Personal information
- Born: 16 October 1999 (age 26) Kashan, Iran

Sport
- Sport: Athletics
- Event: 100 metres hurdles

Achievements and titles
- Personal bests: 7.89 s NR

= Masoud Kamran =

Iranian hurdler (born 1999)

Masoud Kamran (مسعود کامران; born 16 October 1999) is an Iranian athlete specialising in the 100 metres hurdles. He has won the gold medal in the 2022 Iranian Athletics Championships.

== Sporting career ==
Masoud Kamran gained his first international experience in 2022 when he finished fifth in the 100 metres hurdles at the Islamic Solidarity Games in Konya in 13.74 s. The following year, he was disqualified in the first round of the 60 m hurdles at the Asian Indoor Championships in Astana and in 2024 he missed the final at the Asian Indoor Championships in Tehran with a time of 7.89 s.

In 2021 and 2022, Kamran became Iranian champion in the 110-meter hurdles.

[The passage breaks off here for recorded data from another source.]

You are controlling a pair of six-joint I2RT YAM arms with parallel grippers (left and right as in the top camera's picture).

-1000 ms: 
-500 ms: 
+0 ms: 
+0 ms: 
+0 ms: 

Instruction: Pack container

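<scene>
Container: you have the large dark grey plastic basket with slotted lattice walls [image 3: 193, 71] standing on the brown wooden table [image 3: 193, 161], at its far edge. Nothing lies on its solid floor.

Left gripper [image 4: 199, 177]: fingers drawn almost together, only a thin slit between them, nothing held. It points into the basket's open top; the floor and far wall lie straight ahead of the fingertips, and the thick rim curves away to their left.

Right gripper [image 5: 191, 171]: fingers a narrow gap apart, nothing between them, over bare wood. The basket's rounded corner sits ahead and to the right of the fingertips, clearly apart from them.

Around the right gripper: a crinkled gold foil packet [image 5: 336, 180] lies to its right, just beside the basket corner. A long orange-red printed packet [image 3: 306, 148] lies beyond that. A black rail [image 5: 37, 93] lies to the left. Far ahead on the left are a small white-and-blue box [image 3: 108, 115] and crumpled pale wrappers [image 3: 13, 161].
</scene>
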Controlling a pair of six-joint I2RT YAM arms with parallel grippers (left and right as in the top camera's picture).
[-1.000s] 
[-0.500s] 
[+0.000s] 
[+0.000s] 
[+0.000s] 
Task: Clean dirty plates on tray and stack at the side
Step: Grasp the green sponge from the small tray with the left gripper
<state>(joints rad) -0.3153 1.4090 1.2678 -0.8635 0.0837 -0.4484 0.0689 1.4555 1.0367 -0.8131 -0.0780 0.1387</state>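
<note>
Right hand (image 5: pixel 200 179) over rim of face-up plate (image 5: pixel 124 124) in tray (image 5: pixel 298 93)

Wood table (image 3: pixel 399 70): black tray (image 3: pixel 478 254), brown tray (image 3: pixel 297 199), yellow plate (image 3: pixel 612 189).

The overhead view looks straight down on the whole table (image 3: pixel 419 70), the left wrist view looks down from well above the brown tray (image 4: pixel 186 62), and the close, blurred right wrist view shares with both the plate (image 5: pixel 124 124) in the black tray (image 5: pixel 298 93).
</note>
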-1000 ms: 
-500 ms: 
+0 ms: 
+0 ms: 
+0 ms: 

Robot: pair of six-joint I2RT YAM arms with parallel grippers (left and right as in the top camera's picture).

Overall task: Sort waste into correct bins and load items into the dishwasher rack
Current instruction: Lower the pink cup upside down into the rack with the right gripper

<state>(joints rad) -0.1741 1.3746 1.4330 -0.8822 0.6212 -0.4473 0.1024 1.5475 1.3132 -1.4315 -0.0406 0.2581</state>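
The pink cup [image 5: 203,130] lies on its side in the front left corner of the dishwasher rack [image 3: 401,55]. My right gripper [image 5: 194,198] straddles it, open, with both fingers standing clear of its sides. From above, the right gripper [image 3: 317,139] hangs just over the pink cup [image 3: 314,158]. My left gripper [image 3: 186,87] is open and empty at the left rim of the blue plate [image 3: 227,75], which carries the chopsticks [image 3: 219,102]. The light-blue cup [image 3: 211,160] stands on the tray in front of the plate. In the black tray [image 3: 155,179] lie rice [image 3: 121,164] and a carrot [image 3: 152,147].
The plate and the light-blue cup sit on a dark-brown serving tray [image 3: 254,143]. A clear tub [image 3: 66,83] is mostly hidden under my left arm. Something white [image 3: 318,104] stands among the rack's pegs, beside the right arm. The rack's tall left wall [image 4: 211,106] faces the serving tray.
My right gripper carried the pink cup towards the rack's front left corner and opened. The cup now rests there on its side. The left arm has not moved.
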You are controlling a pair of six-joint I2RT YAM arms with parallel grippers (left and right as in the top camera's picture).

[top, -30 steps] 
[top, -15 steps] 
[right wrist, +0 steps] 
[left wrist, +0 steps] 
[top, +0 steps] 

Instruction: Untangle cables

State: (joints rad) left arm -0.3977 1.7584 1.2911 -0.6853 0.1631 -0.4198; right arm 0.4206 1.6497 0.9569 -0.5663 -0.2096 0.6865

=== International competitions ===

- 1 in Iran athletics competition (2021.2022.2023)
- 1 Arak Grand Prix Championship 2021
- 1 National Championship in Tehran
- 2 of the international indoor competition in Turkey
- 1 Champion of the Asian tournament of Kazanov Cup in Kazakhstan
- 1 Turkish international championship in Izmir
- 1 The championship of the international selection competition of the Turkish Olympic Games in Izmir
- 1 Basra West Iraq Asian Championship

== Allegations of sexual assault==

In June 2025, Masoud Kamran and Amir Moradi, the coach of the Iranian national athletics team, along with a national athlete named Hossein Rasouli, were arrested during the Asian Athletics Championships in Gumi, South Korea, on charges of sexually assaulting a 20-year-old Korean woman. According to reports, the three men met the woman at a bar, took her to a hotel near the athletes' village, and allegedly assaulted her. South Korean police arrested them at the scene following the complaint. The investigation is ongoing.